**What you need to do:** Look through the entries below and copy exactly the part that begins with the line containing "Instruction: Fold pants" and ends with the line containing "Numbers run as". Do not copy the pictures.
+===+
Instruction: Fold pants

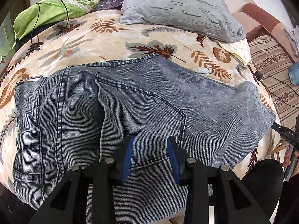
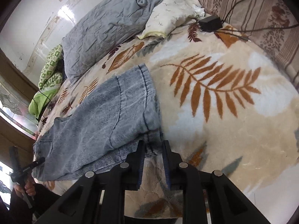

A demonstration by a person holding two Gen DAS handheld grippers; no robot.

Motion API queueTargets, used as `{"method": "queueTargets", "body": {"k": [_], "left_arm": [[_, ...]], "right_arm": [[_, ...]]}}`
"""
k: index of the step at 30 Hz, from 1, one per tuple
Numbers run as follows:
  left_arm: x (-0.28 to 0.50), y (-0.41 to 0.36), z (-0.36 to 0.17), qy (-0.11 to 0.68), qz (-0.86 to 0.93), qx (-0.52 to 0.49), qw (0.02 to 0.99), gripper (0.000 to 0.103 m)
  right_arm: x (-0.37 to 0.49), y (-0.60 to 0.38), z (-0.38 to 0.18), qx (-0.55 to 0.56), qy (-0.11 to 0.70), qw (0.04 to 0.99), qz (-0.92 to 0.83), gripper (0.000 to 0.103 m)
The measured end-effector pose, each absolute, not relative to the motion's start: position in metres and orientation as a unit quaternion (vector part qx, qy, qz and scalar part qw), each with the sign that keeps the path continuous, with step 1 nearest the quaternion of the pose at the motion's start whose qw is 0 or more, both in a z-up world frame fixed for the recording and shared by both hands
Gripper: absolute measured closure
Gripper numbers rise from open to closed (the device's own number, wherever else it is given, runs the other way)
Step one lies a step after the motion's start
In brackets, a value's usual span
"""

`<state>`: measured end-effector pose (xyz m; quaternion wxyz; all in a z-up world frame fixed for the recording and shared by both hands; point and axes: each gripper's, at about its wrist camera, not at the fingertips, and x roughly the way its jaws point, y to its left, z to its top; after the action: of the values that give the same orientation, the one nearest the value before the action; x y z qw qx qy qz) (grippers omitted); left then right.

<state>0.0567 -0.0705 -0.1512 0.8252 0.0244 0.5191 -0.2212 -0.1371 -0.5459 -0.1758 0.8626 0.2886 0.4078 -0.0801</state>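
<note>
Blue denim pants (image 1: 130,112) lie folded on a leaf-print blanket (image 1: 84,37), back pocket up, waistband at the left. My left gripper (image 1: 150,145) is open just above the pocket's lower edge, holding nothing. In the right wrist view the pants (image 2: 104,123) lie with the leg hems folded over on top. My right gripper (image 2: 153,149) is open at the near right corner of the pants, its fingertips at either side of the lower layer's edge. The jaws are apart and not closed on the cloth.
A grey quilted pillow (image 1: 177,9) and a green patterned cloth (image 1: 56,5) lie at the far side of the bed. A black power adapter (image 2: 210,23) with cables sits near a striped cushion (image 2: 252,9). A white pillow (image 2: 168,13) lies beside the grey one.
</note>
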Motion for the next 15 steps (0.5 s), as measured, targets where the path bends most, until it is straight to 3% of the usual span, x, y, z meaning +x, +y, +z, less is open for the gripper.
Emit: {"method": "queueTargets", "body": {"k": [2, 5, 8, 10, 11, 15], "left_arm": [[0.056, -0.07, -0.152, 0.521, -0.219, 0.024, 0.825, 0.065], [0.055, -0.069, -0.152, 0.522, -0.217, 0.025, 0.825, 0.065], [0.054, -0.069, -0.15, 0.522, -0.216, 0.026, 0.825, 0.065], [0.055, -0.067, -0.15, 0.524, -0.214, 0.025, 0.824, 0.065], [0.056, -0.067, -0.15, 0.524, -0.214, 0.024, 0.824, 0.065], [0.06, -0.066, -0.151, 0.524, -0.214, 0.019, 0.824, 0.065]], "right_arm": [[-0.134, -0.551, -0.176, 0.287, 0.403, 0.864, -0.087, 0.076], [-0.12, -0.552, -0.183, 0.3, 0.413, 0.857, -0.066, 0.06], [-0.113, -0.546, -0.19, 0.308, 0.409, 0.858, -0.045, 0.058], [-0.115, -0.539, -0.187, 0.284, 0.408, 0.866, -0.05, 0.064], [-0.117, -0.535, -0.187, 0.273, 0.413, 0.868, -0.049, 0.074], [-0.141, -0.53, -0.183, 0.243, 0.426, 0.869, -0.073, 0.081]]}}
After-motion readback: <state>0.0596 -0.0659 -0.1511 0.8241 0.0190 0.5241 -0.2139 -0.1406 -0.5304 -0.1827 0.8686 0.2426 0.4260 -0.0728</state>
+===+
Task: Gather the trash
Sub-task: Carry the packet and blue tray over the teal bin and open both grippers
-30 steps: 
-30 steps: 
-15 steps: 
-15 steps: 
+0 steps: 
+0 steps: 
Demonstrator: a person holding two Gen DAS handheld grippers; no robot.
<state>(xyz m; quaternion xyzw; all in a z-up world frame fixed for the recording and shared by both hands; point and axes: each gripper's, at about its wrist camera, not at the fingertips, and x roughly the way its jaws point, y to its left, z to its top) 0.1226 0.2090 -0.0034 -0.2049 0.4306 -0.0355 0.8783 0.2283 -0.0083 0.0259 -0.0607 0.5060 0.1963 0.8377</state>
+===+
**Completed task:**
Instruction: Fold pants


A demonstration by a person holding two Gen DAS handheld grippers; no robot.

Motion API queueTargets, used as `{"method": "queueTargets", "body": {"k": [_], "left_arm": [[_, ...]], "right_arm": [[_, ...]]}}`
"""
k: index of the step at 30 Hz, from 1, one per tuple
Numbers run as follows:

There is no more to this exercise.